YouTube Audio Skill - testing and feedback

mcdruid · September 11, 2019, 11:53pm

Mycroft skill to play audio from YouTube, using the Common Play Framework.

This is heavily based on the excellent I Heart Radio and Tunein skills by johnbartkiw.

It uses Mycroft’s VlcService for playback, and pafy / youtube-dl to fetch media details.

It’s still a bit of a mess, but the basics work.

How to install YouTube Audio Skill

msm install https://gitlab.com/mcdruid/mycroft-youtube-audio

YouTube Audio Skill connects to … YouTube, without any credentials.

How to test YouTube Audio Skill

No configuration needed.
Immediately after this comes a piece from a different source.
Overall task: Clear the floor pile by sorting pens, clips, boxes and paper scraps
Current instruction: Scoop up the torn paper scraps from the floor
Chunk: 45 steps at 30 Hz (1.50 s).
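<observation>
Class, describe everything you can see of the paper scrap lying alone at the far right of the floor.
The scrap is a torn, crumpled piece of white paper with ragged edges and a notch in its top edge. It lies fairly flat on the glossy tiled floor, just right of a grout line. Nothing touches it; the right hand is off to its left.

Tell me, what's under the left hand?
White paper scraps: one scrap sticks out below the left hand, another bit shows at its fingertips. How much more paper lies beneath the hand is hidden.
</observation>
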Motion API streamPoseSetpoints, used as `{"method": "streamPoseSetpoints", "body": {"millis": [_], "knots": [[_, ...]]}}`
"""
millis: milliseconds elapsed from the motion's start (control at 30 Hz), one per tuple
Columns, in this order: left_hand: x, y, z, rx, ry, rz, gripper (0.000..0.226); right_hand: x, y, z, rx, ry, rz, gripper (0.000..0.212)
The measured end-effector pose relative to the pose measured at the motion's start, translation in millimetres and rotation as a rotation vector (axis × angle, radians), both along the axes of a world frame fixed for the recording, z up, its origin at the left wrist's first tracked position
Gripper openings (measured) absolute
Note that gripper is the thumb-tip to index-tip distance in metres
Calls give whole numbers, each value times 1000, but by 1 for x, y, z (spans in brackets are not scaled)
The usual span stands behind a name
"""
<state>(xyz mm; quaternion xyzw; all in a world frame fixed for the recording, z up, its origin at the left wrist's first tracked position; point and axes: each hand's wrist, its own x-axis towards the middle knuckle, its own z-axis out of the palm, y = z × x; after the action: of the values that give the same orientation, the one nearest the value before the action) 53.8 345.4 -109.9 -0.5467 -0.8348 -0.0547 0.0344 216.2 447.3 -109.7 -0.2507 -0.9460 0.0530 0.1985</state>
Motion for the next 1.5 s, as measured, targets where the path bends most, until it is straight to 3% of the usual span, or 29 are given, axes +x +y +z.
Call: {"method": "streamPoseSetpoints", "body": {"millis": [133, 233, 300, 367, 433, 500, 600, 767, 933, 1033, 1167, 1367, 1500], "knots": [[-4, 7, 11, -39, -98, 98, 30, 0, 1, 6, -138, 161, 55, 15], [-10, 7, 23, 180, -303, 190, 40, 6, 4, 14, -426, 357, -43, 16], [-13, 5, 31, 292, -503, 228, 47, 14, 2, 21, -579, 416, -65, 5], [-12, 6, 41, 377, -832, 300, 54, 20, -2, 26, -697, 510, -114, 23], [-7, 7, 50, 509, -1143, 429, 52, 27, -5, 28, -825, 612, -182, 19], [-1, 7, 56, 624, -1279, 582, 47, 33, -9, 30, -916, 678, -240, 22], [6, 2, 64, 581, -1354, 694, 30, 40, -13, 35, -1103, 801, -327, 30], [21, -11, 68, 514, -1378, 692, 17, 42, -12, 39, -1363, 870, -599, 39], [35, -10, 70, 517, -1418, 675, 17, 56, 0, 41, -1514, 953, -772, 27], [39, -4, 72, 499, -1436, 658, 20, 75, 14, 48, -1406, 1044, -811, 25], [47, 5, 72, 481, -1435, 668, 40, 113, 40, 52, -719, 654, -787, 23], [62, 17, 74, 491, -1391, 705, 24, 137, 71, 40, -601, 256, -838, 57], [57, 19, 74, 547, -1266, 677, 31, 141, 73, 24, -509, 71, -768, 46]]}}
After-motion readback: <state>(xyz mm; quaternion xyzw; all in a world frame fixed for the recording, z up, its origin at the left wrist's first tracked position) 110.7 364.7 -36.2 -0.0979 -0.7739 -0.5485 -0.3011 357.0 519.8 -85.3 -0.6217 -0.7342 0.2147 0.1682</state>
Simply say something like

“Play Hendrix (on|with|using) youtube”
“Play Midnight in Harlem”
“Play Clapton Crossroads”
“Stop”

Where to direct feedback

Happy to receive feedback here, or as issues / PRs on gitlab.

gez-mycroft · September 12, 2019, 1:26am

That’s awesome

Great to use existing resources too, we’re all standing on the shoulders of giants!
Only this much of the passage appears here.